The biggest challenge we are facing right now, is HOW TO MERGE OUR VARIOUS MINI FLOCKS TOGETHER, without there being any bullying….or if there is, how long should we tolerate that and allow for adjustment time?

Also - I feel like there might be a rooster or 2 hiding among my hens, and I have no idea how to be sure of that at this point.

Our LORPS are about 12 weeks old.

Our Buffs are the same age approximately.

Our Americana - is going to be 16 weeks old this Thursday.

Her sister, Sunflower, sadly was murdered last week by a dog (not ours) that pushed its way into the run area (was about a 100 pound dog) and killed our sweet sweet girl right in front of my 10 year old daughter. It was such a harsh reality check for my girl, and living on a farm….our hearts are healing. But still, we tear up now and again and probably always will when we remember her. 🌻😢💔

Like we know death is highly probable in the chicken world, with everything wanting to eat them.

But, it was how it happened, so tragic, so sudden, and by a dog we hardly knew….and it was one of our first 2 girls. 😭

Anyway…..if anyone has any suggestions that could be helpful for how to best merge these mini flocks together?
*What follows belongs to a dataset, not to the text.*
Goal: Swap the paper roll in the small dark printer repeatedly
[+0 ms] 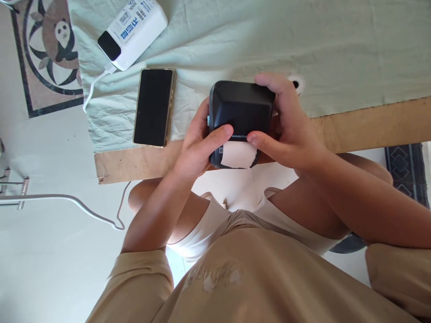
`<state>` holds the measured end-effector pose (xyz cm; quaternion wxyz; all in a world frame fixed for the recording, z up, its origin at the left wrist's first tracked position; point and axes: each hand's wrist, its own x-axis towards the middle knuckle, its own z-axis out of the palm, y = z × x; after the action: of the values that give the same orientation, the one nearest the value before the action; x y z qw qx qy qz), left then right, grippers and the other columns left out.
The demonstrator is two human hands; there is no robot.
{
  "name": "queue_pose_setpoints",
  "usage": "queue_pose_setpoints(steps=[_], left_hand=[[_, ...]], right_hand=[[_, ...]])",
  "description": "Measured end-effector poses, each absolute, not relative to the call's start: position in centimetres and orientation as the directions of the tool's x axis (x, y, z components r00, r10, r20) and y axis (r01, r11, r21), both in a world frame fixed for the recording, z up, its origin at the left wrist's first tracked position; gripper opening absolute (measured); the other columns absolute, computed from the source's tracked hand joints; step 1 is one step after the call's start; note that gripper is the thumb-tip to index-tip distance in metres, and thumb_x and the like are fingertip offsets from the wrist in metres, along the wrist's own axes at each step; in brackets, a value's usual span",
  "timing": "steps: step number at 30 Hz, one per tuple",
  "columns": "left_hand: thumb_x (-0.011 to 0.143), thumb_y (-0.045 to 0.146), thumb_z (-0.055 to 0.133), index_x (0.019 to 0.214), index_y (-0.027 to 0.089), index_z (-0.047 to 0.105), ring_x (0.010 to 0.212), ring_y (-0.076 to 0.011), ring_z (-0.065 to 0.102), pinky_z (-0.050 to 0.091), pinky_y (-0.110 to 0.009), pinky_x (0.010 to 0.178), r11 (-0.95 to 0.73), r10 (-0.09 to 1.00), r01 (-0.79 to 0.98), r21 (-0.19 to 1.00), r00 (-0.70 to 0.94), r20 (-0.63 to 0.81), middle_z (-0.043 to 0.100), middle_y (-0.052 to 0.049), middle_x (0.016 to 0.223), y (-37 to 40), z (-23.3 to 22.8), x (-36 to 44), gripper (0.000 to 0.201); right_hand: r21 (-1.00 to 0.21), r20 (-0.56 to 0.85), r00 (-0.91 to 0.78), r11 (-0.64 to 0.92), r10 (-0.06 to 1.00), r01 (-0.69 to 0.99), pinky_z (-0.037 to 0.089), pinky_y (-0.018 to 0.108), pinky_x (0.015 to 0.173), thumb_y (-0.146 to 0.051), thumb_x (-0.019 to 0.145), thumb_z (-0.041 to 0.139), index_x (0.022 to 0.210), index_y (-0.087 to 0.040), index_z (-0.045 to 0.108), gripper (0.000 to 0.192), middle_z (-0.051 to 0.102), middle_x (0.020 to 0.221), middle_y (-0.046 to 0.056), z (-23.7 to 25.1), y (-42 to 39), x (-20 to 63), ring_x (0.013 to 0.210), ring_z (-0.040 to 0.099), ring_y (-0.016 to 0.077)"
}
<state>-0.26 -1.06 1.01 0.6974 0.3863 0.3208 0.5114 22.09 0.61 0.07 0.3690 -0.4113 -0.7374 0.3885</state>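
While I stood there watching, the person had a small dark printer (240, 110) held up in both hands, just above the near edge of the surface (370, 125) and over their lap. The left hand (195, 150) wrapped the left side, its grip pressed against the casing with the thumb lying across the front by the slot. The right hand (289, 130) cupped the right side and top, fingers curled over the far edge, thumb tip pushed against the front right next to the label (237, 155).

That label was a pale strip poking out of the slot at the bottom front, and its free edge looked ragged, like it had been torn rather than cut clean. So, going by that, I'd say the printer already had paper in it and some had fed out, and what was left was pulling or tearing that bit off properly. Neither thumb was actually pinching the label, they were only resting beside it. Couldn't tell if the thing was switched on, no lights that I could make out.

Over on the cloth (269, 40) covering the surface, a phone (154, 107) lay face up with a black screen, just left of the printer and not touching it. Beyond that sat a white power bank (133, 31) with a cable (96, 87) running off the edge. Nobody was touching any of those.
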Motion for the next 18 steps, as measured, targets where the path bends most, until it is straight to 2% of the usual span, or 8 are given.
queue_pose_setpoints(steps=[3, 5, 8, 10, 13, 16, 18], left_hand=[[0.103, 0.057, 0.078, 0.119, 0.030, 0.083, 0.118, -0.0310, 0.082, 0.066, -0.036, 0.087, 0.159, 0.977, -0.467, 0.870, 0.201, -0.071, 0.084, -0.005, 0.113, -0.9, 1.1, 0.3, 0.032], [0.093, 0.069, 0.078, 0.112, 0.030, 0.083, 0.138, -0.0419, 0.077, 0.067, -0.044, 0.099, 0.191, 0.976, -0.460, 0.867, 0.184, -0.118, 0.085, -0.008, 0.111, -0.5, 0.9, 0.4, 0.044], [0.084, 0.074, 0.078, 0.109, 0.034, 0.082, 0.153, -0.0475, 0.069, 0.066, -0.051, 0.107, 0.267, 0.962, -0.457, 0.848, 0.172, -0.211, 0.086, -0.010, 0.104, 0.3, 0.5, 0.3, 0.047], [0.084, 0.069, 0.077, 0.105, 0.036, 0.081, 0.154, -0.0469, 0.068, 0.065, -0.052, 0.107, 0.289, 0.957, -0.450, 0.845, 0.159, -0.243, 0.085, -0.009, 0.099, 0.5, 0.5, 0.2, 0.039], [0.087, 0.065, 0.080, 0.100, 0.035, 0.079, 0.150, -0.0458, 0.071, 0.067, -0.051, 0.107, 0.283, 0.959, -0.417, 0.864, 0.152, -0.241, 0.085, -0.008, 0.097, 0.3, 0.7, 0.0, 0.033], [0.092, 0.067, 0.079, 0.103, 0.032, 0.076, 0.150, -0.0454, 0.072, 0.067, -0.051, 0.108, 0.265, 0.964, -0.411, 0.872, 0.139, -0.228, 0.086, -0.008, 0.107, -0.1, 0.9, 0.0, 0.037], [0.098, 0.069, 0.076, 0.105, 0.032, 0.076, 0.151, -0.0451, 0.071, 0.068, -0.050, 0.107, 0.250, 0.968, -0.429, 0.868, 0.130, -0.215, 0.087, -0.009, 0.115, -0.2, 0.8, 0.1, 0.038]], right_hand=[[-0.748, 0.374, -0.343, 0.499, 0.861, 0.437, 0.073, 0.056, 0.105, -0.063, 0.104, 0.071, 0.163, -0.031, 0.053, 0.070, 0.063, 0.170, 0.017, 0.3, 0.3, 22.1, 0.148, 0.069, 0.0392], [-0.628, 0.507, -0.333, 0.605, 0.795, 0.489, 0.072, 0.060, 0.109, -0.057, 0.106, 0.069, 0.155, -0.031, 0.058, 0.057, 0.065, 0.167, 0.018, 0.4, 0.2, 22.1, 0.146, 0.070, 0.0390], [-0.495, 0.647, -0.350, 0.723, 0.677, 0.483, 0.072, 0.061, 0.106, -0.045, 0.106, 0.067, 0.150, -0.033, 0.060, 0.046, 0.072, 0.153, 0.015, 0.4, 0.4, 22.3, 0.137, 0.074, 0.0357], [-0.486, 0.676, -0.344, 0.745, 0.652, 0.458, 0.072, 0.061, 0.106, -0.043, 0.104, 0.069, 0.148, -0.033, 0.061, 0.045, 0.073, 0.145, 0.014, 0.3, 0.5, 22.4, 0.137, 0.073, 0.0364], [-0.552, 0.627, -0.324, 0.698, 0.709, 0.456, 0.071, 0.063, 0.106, -0.041, 0.103, 0.070, 0.145, -0.034, 0.064, 0.043, 0.071, 0.144, 0.014, 0.4, 0.3, 22.4, 0.137, 0.073, 0.0384], [-0.578, 0.588, -0.321, 0.664, 0.742, 0.475, 0.075, 0.052, 0.083, -0.043, 0.107, 0.067, 0.143, -0.034, 0.064, 0.038, 0.069, 0.147, 0.015, 0.9, 0.0, 22.4, 0.128, 0.076, 0.0355], [-0.581, 0.581, -0.332, 0.664, 0.743, 0.470, 0.072, 0.043, 0.070, -0.045, 0.109, 0.067, 0.143, -0.033, 0.063, 0.036, 0.068, 0.148, 0.016, 1.1, -0.2, 22.4, 0.122, 0.076, 0.0323]])
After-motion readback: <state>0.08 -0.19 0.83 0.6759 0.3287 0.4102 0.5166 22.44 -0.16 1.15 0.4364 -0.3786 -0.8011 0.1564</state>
We would appreciate any helpful tips!

Btw - we have tried the “just put in the coop at night” and they all wake up together method.
That worked with Honey (a Buff) who has become very close to Dotti (our Americana who lost Sunflower) it was like she knew what her job was….and that was to come along and help heal Dotti’s loss. Animals are truly amazing!
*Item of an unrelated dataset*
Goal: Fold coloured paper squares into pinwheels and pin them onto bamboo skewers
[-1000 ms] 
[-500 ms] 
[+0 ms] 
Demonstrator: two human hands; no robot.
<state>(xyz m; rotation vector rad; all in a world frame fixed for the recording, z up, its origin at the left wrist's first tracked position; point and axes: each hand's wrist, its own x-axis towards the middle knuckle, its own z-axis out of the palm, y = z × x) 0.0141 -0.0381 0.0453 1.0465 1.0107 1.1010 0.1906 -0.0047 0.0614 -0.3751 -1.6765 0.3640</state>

Anyway, we tried doing this same method with our lorps, but it didn’t go over very well.

So we have separated them for now. Trying to figure out our next step. Thanks for any help!
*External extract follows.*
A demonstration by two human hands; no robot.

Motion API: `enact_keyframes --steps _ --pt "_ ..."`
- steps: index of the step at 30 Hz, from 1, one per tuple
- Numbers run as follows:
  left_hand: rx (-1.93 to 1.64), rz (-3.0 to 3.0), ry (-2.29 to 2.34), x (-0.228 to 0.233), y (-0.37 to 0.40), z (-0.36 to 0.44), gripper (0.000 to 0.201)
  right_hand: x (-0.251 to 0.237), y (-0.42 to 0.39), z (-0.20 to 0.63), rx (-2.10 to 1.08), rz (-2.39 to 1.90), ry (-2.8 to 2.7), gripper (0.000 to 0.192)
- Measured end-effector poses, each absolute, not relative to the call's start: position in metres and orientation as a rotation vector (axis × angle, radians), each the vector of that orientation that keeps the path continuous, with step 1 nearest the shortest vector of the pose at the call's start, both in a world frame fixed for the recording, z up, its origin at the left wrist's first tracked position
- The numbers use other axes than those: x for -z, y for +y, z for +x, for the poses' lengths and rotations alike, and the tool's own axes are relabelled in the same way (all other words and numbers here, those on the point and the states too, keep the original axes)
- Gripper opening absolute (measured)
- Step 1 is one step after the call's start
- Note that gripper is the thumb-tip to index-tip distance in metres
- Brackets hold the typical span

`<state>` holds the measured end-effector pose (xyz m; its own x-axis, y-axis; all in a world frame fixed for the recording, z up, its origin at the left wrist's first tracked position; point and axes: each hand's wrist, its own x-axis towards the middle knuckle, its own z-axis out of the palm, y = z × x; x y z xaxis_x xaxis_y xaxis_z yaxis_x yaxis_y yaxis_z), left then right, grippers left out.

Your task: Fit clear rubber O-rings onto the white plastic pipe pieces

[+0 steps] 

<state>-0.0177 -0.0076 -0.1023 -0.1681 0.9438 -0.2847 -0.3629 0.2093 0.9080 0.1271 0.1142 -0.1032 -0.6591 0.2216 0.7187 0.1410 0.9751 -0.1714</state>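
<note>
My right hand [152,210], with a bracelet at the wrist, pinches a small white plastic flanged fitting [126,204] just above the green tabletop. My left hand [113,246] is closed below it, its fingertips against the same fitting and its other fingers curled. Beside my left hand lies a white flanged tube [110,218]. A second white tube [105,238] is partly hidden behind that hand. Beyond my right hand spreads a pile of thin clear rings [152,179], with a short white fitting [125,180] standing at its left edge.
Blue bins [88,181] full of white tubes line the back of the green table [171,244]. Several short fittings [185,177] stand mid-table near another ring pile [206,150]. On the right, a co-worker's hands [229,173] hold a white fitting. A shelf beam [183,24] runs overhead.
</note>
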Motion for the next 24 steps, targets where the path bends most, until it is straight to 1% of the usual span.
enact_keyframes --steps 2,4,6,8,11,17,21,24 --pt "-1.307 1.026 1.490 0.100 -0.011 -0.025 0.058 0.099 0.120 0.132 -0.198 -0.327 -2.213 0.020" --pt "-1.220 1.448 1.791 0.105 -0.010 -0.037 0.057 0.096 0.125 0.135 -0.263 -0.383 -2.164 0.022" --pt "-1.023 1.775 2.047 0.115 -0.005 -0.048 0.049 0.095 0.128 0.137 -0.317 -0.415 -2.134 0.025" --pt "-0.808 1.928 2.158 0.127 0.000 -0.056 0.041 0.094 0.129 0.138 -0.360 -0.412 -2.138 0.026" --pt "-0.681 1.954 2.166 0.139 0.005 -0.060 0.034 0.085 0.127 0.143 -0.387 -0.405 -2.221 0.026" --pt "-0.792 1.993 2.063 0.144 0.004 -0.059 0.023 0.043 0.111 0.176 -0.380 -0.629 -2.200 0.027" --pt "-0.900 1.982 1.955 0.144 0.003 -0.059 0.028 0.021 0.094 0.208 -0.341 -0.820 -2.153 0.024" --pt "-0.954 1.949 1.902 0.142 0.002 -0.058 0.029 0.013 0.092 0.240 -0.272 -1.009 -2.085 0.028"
Georgia googly eyed mommy hen here….😍
Try the see no touch method. It sounds like you have beautiful flocks. I struggle with the same issue though. I have 2 mini flocks. All I want to do is put all my hens together but they say NO. I have some harsh personalities in my flock though. Main thing is give them plenty of space with multiple feeders and waterer.
Hello, and welcome to BYC. There will always be some fighting/bullying when introducing birds to one another. As long as blood is not being drawn, I would provide multiple food and water stations, hiding places and allow them to work things out. Have you considered hotwire around your coop/pen in case the dog returns?
Hello and welcome to BYC! :frow Glad you joined.
Sorry about the dog attack. What is your run made of? Running a few hot wires around their setup does wonders at convincing dogs that chickens are terrifying creatures not to be messed with.
That whole "put the new birds in the coop at night and they'll all wake up together one big happy flock" nonsense can easily lead to disaster. Chickens are not stupid and they KNOW that the new flock members are not THEIR flock members. I read somewhere that chickens can remember up to 200 different faces.
At any rate, you need to do the "look don't touch" method of gradual introduction. Pen off an area large enough for the new birds to be in where they can't get out and the original birds can't get in. Leave them that way for at least a week.
After that time is up, leave the originals locked in the coop and let the new birds out to explore the run for at least an hour. Make sure you have lots and lots of "stuff" in the run for places to get out of the line of sight and jump up on. After the newbies have explored the new digs, let out the originals and stay to monitor. Unless a bird is literally being chased down, pinned and attacked, leave them to sort things out. There WILL be pecking and may even a little blood and perhaps lots of screaming. Just observe. Only intervene if someone is truly being attacked. Have multiple food and water stations so everyone has a place to eat. When I have a batch of newly weaned birds in the flock, I like to distribute their fermented mash around on flat rocks scattered about the run and on the stumps.
Then leave the door open to the coop and let the newbies join the original flock when they are ready to do so.